La première rencontre entre le tout nouveau président du Sénégal, Bassirou Diomaye Faye et le Chef de l’Etat français, Emmanuel Macron a attiré toutes les attentions. Lors de cette entrevue, les deux Présidents ont échangé sur les défis communs à relever pour poursuivre et renforcer la coopération dans les secteurs qui contribuent à une plus grande souveraineté du Sénégal. Un tête à tête entre un président africain souverainiste et le président d’un ancien État colonisateur, qui a suscité le décryptage d’analystes.
« Il y a une dynamique de rupture qui est fondée sur ces valeurs de souveraineté. Les dirigeants sénégalais actuels se sont engagés à réaliser la souveraineté du Sénégal sur pas mal d’aspect. Par conséquent, le Président français tient ce discours pour se montrer plus ou moins en distanciation de ce qu’a été la politique française à l’égard de ses anciennes colonies, à savoir l’espace francophone », soutient le journaliste et analyste politique Docteur René Massiga Diouf ».
Selon l’analyste, la France essaie un peu de se mettre à l’ère du temps comme on dit, eu égard à sa situation très compliquée dans pas mal de pays de son pré-carré. On peut en citer, le Niger, le Burkina Faso et le Mali. Et la France ne veut pas perdre les deux pays avec qui elle entretient des relations bilatérales, à savoir le Sénégal et la Côte d’Ivoire.
Par conséquent, estime M. Diouf, la France est obligée de se mouvoir dans ce vent de changement. D’où cette adaptation aux discours officiels mais aussi aux politiques définies par les nouvelles autorités.
À l’occasion de ce premier échange, les deux chefs d’État ont exprimé leur volonté commune de donner une nouvelle impulsion au partenariat entre le Sénégal et la France, fondé sur un respect mutuel, un partenariat équilibré au service des intérêts réciproques des deux peuples, unis par des valeurs démocratiques partagées, par un lien humain et une relation d’amitié ».
Analysant l’aspect du contenu des échanges entre les deux chefs d’Etat, l’Enseignant chercheur en Sciences politiques à la Faculté de Droit Ucad, Jean Charles Biagui relève des « des formules très diplomatiques ».
« Je ne vois pas comment la France va aider le Sénégal qui fait tout pour se défaire des liens militaires et économique qui existent entre eux.
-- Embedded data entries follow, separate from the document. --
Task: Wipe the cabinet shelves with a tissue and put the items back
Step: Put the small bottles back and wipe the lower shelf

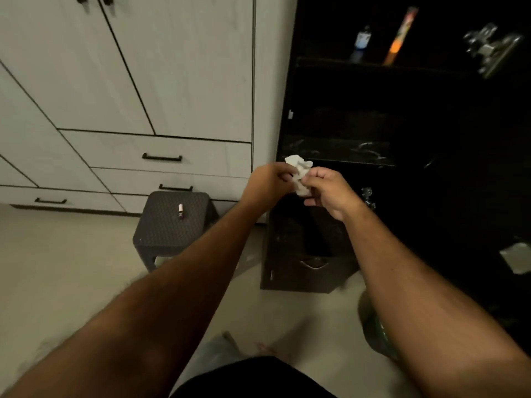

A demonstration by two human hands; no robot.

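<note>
A crumpled white tissue [300,175] is held between both hands in front of the dark open cabinet [402,124]. My left hand [268,182] pinches its left side and my right hand [327,191] grips its right side. On an upper shelf [373,63] of the cabinet stand a small blue-labelled bottle [362,40] and a tall orange tube [400,35]. A lower shelf [336,150] with a marbled front lies just behind the tissue. A small white and dark item [180,211] lies on the dark woven stool [172,225] to the left.
Pale cabinets with black-handled drawers [161,158] fill the left wall. A metal hinge [488,48] shows on the open door at the upper right. A dark box [304,254] stands on the floor below my hands, a green object [376,326] beside my right forearm.
</note>
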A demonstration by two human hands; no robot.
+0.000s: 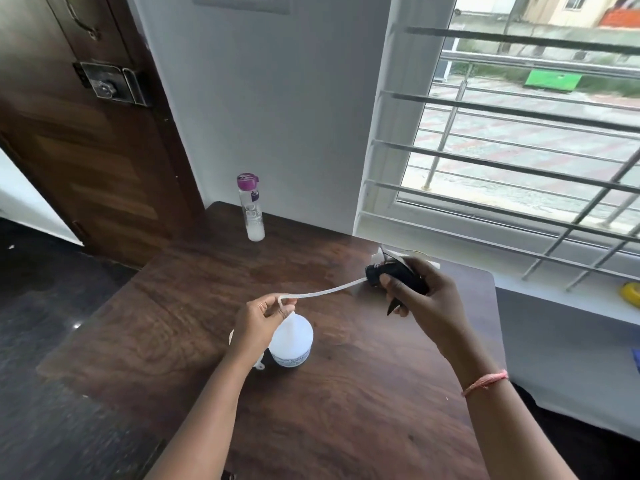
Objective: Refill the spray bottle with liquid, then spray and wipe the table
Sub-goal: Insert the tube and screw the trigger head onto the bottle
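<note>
Glossy wood table (346,393), translucent plastic bottle (294,337)

The right hand (427,299) gripped the black sprayer head (394,273) above the table (346,410), its white tube (329,291) stretching left to the left hand (261,318), which pinched the tube's end. Just below that hand the open white bottle (292,342) stood upright. A clear bottle with a purple cap (251,207) stood at the far edge, near the wall.
</note>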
Je me demande comment dans cette perspective ce pays (la France) dont les actions sont décriées peut aider notre pays qui veut s’émanciper de lui, à se libérer de sa tutelle et consolider une certaine souveraineté puisque ce sont ses liens politiques, militaires et économiques qui sont remis en cause », s’est interrogé Jean Charles Biagui.
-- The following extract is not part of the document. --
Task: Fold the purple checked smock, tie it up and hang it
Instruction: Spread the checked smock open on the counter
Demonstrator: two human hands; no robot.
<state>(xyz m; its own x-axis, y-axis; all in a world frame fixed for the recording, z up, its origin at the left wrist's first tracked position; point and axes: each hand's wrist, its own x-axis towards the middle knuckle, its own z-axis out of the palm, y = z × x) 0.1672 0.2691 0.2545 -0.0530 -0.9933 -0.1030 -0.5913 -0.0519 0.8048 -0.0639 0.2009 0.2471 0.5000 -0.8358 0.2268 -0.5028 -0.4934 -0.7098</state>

Par contre, fait remarquer le politologue, « sur la forme, cette rencontre montre qu’il y’a incontestablement une rupture notamment dans la communication ».
Décryptant le cours des événements, Biagui constate que lors de cette visite du président Diomaye à Paris, « nous n’avons pas vu les images de présidents africains notamment sénégalais qui acceptent un paternalisme devant les télévisions du monde ».
Selon lui, « le président Bassirou Diomaye Faye s’est inscrit dans la perspective de rupture en ne faisant pas comme ses prédécesseurs, Abdou Diouf, Abdoulaye Wade et Macky Sall avec des embrassades, accolades dans un langage avec des formules qui témoignent d’un lien colonial et un paternalisme accepté. Diomaye à Paris, nous n’avons pas vu ces images et il faut s’en féliciter. Au Sénégal, on peut espérer qu’on ne reverra plus ces images », a-t-il fait remarquer.
Pour le journaliste-formateur et spécialiste en communication politique, Bacary Domingo Mané, le président Diomaye Faye avait des idées clairs dans la tête, en se rendant à Paris.
« Le contexte géopolitique où une génération d’Africains décomplexés veut traiter d’égal à égal avec les anciens colons donne un cachet particulier à cette entrevue avec un jeune président porteur d’un projet panafricaniste-souverainiste. C’est pourquoi, au-delà du discours ou des mots, les gestes et les postures du Présidents Diomaye Faye sont scrutés pour se faire ou non une religion sur le projet dont il est porteur. » a souligné le spécialiste en communication politique.
Les présidents sénégalais Bassirou Diomaye Faye et français Emmanuel Macron sont convenus de renforcer les projets structurants dans divers secteurs dont la transition énergétique, la santé, la formation professionnelle, la production locale de vaccins et l’agriculture.